Rion
Page 26
Rion looked down at his father. The man had loved him enough to send his only son away to be raised by his brother. His father had loved him enough to save his life, to change the future. And his decision might or might not have cost this world dearly.
With a heavy heart, he kissed his father’s cheek for the last time. His people had loved him. Rion had loved him.
Mendle knocked on the door and entered. He held a sheaf of papers in his hand.
“This is not a good time,” Rion told him.
“You have to see this. Now.” Mendle had never spoken to him in such an insistent tone. His posture was urgent, his voice vibrating with tension as he held out the papers.
“What is it?” Rion asked, his heart aching over the tremendous loss of his father.
“We have found documented evidence that proves the Unari intended to keep the Holy Grail in the structure they were constructing.”
“Is the Grail here?” Rion asked.
“We don’t believe so. But apparently there are beacons on the roof intended to guide those who have the Grail from a world called Pentar to Honor—but the journey was not to be made until the structure was finished.”
When Rion didn’t say anything, Marisa spoke quietly. “Is there anything else, Mendle?”
“There are also documents with the entire plan to overrun Honor.

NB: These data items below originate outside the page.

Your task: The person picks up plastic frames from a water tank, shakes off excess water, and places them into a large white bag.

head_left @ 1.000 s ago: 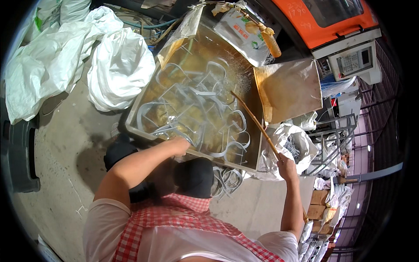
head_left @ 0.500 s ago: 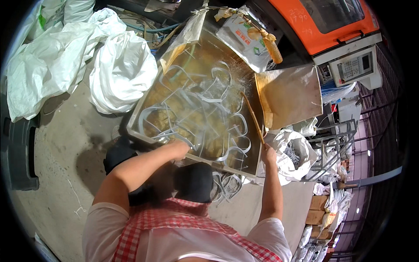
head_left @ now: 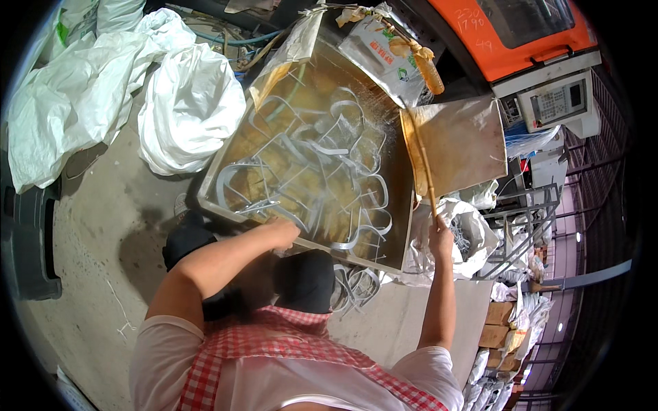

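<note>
A metal tank (head_left: 221, 205) of yellowish water stands before me, with several curved grey plastic strips (head_left: 319, 147) in it. My right hand (head_left: 441, 240) grips the lower end of a thin wooden stick (head_left: 426, 164), beyond the tank's right wall. The stick points up and away, crossing a stained board (head_left: 466, 147). My left hand (head_left: 279, 233) is at the tank's near rim, fingers curled by the ends of some grey strips. Whatever those fingers hold is hidden.
White woven sacks (head_left: 192, 109) stand left of the tank. On the right are an open sack of grey pieces (head_left: 460, 236), a metal frame (head_left: 524, 226) and an orange machine (head_left: 473, 41). More grey strips (head_left: 356, 288) lie on the floor by my knee. A dark plastic stool (head_left: 31, 240) sits far left.
My right hand has moved right with the stick, whose tip has lifted out of the water and swung over the board. My left hand has barely moved.
</note>
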### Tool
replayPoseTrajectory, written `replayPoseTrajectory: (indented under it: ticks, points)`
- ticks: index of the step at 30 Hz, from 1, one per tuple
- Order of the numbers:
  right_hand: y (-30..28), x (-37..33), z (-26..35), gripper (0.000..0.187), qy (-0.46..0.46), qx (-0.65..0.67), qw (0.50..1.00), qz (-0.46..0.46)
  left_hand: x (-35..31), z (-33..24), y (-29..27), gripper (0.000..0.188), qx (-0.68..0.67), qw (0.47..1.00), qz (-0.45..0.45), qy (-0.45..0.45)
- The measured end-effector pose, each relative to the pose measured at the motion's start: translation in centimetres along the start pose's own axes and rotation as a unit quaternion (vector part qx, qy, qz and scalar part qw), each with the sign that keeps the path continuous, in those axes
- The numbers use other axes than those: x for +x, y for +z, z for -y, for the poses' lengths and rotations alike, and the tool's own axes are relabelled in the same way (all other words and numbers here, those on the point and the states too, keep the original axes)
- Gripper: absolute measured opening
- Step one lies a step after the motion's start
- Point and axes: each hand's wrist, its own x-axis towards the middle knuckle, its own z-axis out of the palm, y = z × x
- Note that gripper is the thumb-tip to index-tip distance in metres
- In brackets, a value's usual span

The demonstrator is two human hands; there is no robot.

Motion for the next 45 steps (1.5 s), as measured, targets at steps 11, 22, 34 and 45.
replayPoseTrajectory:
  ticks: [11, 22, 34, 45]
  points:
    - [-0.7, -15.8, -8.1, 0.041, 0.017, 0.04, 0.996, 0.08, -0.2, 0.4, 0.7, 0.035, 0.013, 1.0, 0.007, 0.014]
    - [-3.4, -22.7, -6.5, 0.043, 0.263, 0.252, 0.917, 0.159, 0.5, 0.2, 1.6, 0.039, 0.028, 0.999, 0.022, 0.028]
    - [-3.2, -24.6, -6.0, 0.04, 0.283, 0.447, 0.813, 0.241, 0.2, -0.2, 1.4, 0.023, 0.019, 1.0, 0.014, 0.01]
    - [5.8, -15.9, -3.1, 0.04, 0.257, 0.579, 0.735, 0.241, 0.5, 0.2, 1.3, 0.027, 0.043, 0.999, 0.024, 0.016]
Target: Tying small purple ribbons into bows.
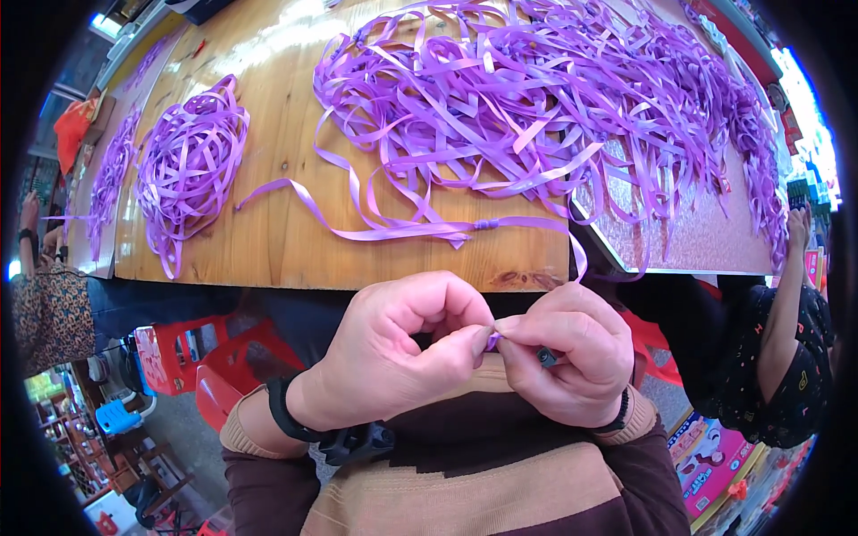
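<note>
Just off the near edge of the table, my left hand (407, 339) and my right hand (576, 353) meet, thumbs and fingertips pinched together on a purple ribbon (579, 255). Only a small bit of the ribbon shows between the fingertips. Its strip runs up from behind my right hand onto the tabletop, past a bunched purple band (485, 224). Under the curled fingers of my right hand, the dark end of a small rod-like thing (546, 357) sticks out; its kind is hidden. A large tangled heap of purple ribbons (500, 107) spreads beyond my hands.
A smaller ribbon pile (192, 170) lies left on the wooden table (277, 241). A pinkish tabletop (661, 241) adjoins at right. Other people's arms show at the far left (29, 223) and right (786, 313). Red stools (241, 357) stand below the table edge.
</note>
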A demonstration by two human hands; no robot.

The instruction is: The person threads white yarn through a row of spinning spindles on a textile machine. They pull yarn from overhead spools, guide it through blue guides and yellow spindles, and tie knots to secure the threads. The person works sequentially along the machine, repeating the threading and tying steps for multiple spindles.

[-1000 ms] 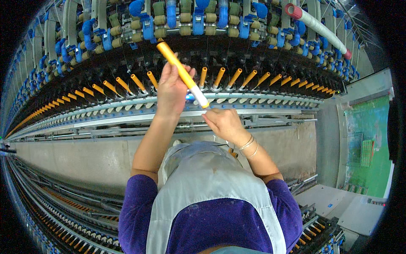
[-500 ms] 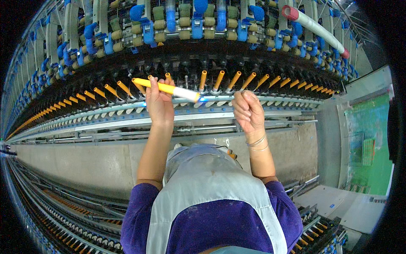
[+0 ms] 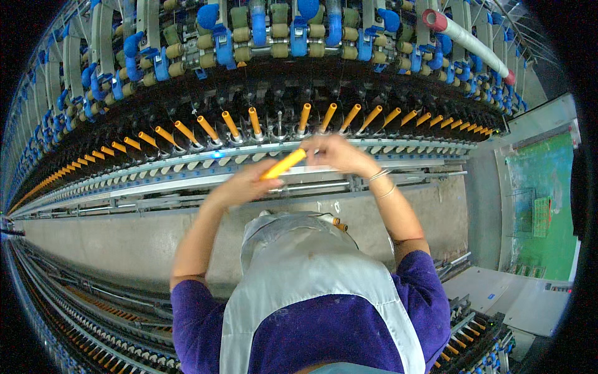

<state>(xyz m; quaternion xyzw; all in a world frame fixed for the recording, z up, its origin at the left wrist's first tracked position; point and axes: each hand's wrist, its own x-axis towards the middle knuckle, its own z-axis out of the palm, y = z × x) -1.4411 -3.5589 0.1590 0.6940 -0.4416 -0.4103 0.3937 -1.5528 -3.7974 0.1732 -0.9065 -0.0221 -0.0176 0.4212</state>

It’s a history of the invasion, sire.”
Rion handed the papers to Marisa. “Make copies and take them to Earth. And send a set to Tor.”
Marisa scanned the documents. “This should help me convince Earth of the danger. I hope it’s enough.”
“We’re sharing intel with Tor?” Mendle frowned.
“Yes, Tor.” Rion pushed down his grief. Mourning his father would have to wait. “More specifically, send the documents to an Enforcer named Drake. You can reach him at the space museum on the rim. I promised that if we found information that might help Tor repel the Unari, we’d share. I want those bastards out of our solar system.”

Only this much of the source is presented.